Australia’s largest steelmaker BlueScope has signaled its intention to reinvest record profits into capital works including extensive carbon abatement programs.
- BlueScope records a record $2.8 billion full-year profit
- The company intends to push ahead with a $1 billion reline of its No.6 blast furnace in the Illawarra
- Chief executive Mark Vassella says the strong profit will enable the company to continue to invest in new technologies such as hydrogen electrolysers
BlueScope posted today a full-year profit after tax of $2.8 billion for last financial year — a 135 per cent increase on 2020-21 and the company’s best-ever profit result.
Managing director and chief executive Mark Vassella said the result reflected strong demand in Australia and the United States for building and construction products.
“We have seen building and construction continue to be strong, residential housing, industrial commercial have been strong,” Mr Vassella said.
“Some of the stimulus work that was put in as we went into the pandemic, the home builder programs for example, we have been the beneficiaries of that.”
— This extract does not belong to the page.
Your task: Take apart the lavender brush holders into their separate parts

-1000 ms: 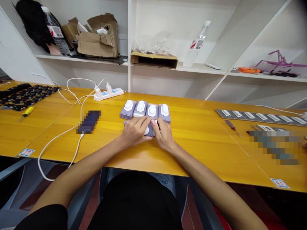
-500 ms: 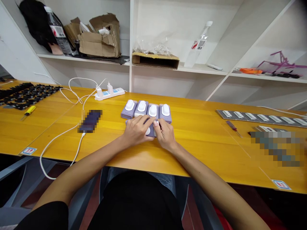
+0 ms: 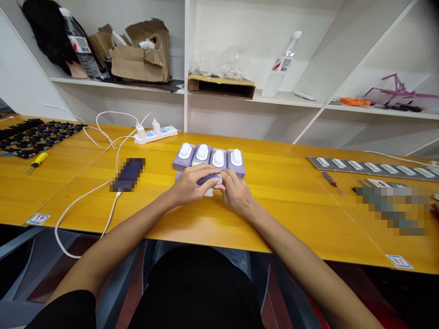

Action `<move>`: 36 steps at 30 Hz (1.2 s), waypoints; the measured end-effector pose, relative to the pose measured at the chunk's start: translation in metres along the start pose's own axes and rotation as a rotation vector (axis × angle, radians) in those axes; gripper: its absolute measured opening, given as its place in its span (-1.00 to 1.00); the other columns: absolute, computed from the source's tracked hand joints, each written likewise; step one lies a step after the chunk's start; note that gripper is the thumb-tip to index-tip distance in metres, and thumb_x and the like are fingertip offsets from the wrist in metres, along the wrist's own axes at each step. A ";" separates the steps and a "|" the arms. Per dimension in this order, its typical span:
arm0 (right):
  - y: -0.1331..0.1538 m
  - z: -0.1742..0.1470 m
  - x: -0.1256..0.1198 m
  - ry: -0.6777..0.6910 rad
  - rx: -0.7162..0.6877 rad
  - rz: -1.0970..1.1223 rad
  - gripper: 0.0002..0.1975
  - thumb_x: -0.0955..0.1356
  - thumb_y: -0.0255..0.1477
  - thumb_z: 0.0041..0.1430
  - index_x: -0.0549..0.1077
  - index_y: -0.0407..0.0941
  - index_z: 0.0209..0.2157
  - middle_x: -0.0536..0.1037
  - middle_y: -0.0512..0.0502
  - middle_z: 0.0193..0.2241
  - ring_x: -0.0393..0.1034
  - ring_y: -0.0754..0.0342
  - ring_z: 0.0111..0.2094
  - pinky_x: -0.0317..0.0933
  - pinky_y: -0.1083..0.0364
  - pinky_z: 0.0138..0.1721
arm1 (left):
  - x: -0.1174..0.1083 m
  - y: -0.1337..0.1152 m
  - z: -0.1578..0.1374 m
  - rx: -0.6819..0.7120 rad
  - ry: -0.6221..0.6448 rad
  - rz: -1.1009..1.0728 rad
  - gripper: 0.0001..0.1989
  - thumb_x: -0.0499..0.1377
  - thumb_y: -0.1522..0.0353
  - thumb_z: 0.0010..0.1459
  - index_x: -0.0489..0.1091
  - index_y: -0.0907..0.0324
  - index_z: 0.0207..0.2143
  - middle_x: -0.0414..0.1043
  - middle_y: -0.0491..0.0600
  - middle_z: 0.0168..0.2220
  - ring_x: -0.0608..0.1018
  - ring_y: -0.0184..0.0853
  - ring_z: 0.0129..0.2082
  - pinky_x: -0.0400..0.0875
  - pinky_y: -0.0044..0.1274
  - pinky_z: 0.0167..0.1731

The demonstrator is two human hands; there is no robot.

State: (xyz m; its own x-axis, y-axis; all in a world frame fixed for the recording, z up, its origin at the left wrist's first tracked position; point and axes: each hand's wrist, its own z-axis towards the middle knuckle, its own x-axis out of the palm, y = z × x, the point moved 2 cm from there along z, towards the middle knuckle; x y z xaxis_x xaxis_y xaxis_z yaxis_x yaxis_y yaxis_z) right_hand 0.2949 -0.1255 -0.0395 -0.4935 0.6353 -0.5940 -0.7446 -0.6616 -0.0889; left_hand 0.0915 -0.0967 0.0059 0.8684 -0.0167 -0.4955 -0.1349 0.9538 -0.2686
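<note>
Two hands, the left hand (image 3: pixel 190 185) and the right hand (image 3: pixel 236 192), meet over a wooden worktop (image 3: pixel 206 224), both grips clasped around one lilac unit (image 3: pixel 206 179) tipped on edge between them, its white end (image 3: pixel 218 179) toward three o'clock; whether it touches the worktop cannot be told. That unit appears unfinished, though the hands hide much of it. At nine o'clock, just beside the left hand, a lilac edge (image 3: pixel 177 176) shows, the rest hidden. Just beyond, at twelve o'clock, four more units (image 3: pixel 217 160) sit side by side, each topped by a white oval piece, and seem done. Farther off, at eleven o'clock, lies a white power strip (image 3: pixel 156 135), with a torn carton (image 3: pixel 140 59) shelved behind.
</note>
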 end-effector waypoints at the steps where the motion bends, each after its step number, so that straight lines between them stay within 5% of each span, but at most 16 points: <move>1: 0.002 0.001 -0.001 -0.009 -0.015 0.000 -0.68 0.18 -0.32 0.67 0.31 -0.16 0.28 0.60 -0.34 -0.10 0.56 -0.14 -0.18 0.41 0.03 -0.37 | 0.001 -0.001 0.000 0.010 -0.021 0.006 -0.79 0.28 0.38 0.47 0.63 0.21 0.08 0.75 0.14 -0.06 0.78 -0.20 -0.07 0.70 -0.36 -0.01; 7: 0.013 0.007 -0.007 -0.072 -0.037 0.001 -0.64 0.18 -0.33 0.67 0.30 -0.18 0.32 0.59 -0.40 -0.05 0.59 -0.18 -0.07 0.45 0.03 -0.38 | 0.007 -0.005 -0.007 0.084 -0.146 0.059 -0.78 0.32 0.44 0.38 0.66 0.25 0.04 0.78 0.18 -0.06 0.81 -0.19 -0.06 0.75 -0.40 0.00; 14: 0.019 0.011 -0.009 -0.123 -0.023 0.054 -0.66 0.20 -0.36 0.66 0.34 -0.16 0.30 0.61 -0.37 -0.07 0.59 -0.17 -0.07 0.47 0.03 -0.36 | 0.009 -0.004 -0.008 0.010 -0.168 0.056 -0.78 0.27 0.40 0.44 0.69 0.22 0.03 0.79 0.15 -0.05 0.81 -0.19 -0.03 0.73 -0.38 0.06; 18: 0.015 0.011 -0.013 -0.143 0.006 0.099 -0.69 0.22 -0.32 0.66 0.40 -0.15 0.23 0.60 -0.34 -0.11 0.58 -0.14 -0.13 0.47 0.03 -0.35 | -0.007 -0.004 -0.001 -0.047 -0.036 0.016 -0.72 0.26 0.27 0.49 0.68 0.21 0.09 0.79 0.13 -0.05 0.81 -0.19 -0.09 0.70 -0.42 0.00; 24: 0.009 0.013 -0.023 -0.149 0.072 0.195 -0.73 0.24 -0.30 0.65 0.47 -0.12 0.15 0.60 -0.29 -0.12 0.58 -0.08 -0.18 0.45 0.05 -0.35 | -0.021 0.005 0.003 -0.444 0.518 -0.079 -0.32 0.40 -0.07 0.26 0.58 0.17 0.24 0.72 0.03 -0.11 0.68 -0.18 -0.23 0.53 -0.46 -0.24; 29: 0.006 0.016 -0.033 -0.075 0.126 0.326 -0.68 0.27 -0.32 0.63 0.52 -0.09 0.24 0.60 -0.29 -0.08 0.58 -0.11 -0.14 0.53 -0.05 -0.21 | -0.017 0.010 0.002 -0.570 0.475 -0.239 -0.35 0.49 -0.06 0.11 0.63 0.21 0.06 0.53 -0.11 -0.33 0.47 -0.31 -0.37 0.35 -0.53 -0.37; 36: 0.004 0.014 -0.033 -0.056 0.173 0.462 -0.62 0.31 -0.38 0.60 0.56 -0.06 0.32 0.58 -0.29 0.03 0.58 -0.09 -0.09 0.53 -0.06 -0.17 | -0.015 0.009 0.002 -0.577 0.424 -0.300 -0.36 0.50 -0.07 0.10 0.63 0.20 0.04 0.49 -0.12 -0.34 0.41 -0.34 -0.39 0.32 -0.54 -0.37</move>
State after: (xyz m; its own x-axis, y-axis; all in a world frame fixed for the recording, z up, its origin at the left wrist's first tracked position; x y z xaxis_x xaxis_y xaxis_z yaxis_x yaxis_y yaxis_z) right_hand 0.3021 -0.1439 -0.0087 -0.8096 0.3144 -0.4957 -0.5034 -0.8062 0.3108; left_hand 0.0778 -0.0871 0.0126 0.6661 -0.4739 -0.5760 -0.2505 0.5852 -0.7712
Mr Vassella said the result would enable the company to continue to invest $1 billion in its Port Kembla blast furnace reline project to modernize its raw steelmaking technology.
The outlay will cover investment in decarbonisation via new technologies such as hydrogen electrolysers and work with miner Rio Tinto to produce new types of iron.
“We have things we can do every day to continue to improve our energy use, continue to reduce our greenhouse gas emissions but we’re also investing in some of the longer-term breakthrough technologies that aren’t yet technically or commercially viable,” he said.
Will work with government on emissions
As one of Australia’s top 20 carbon emitters, BlueScope would be impacted by a foreshadowed tightening of the federal government’s safeguard mechanism, which is a way to rein in national emissions and meet legislated targets.
“We are well prepared to deal with the safeguard mechanisms,” Mr Vassella said.
“We have got a very strong relationship with the Labor government given where we are in the Illawarra, I am encouraged by the ACCC (Australian Competition and Consumer Commission) report, the messages that are coming from the new federal government.”
Mr Vassella said the company’s focus would be on emission reductions rather than offsets in order to meet targets.
“I am not saying we would never use offsets, but our primary focus is around direct abatement,” he said.
“We’re not the sort of organization that is going to be shopping around and looking for cheap or low-quality offsets.
“Our focus is more around how do we directly abate and reduce the amount of carbon that we produce.”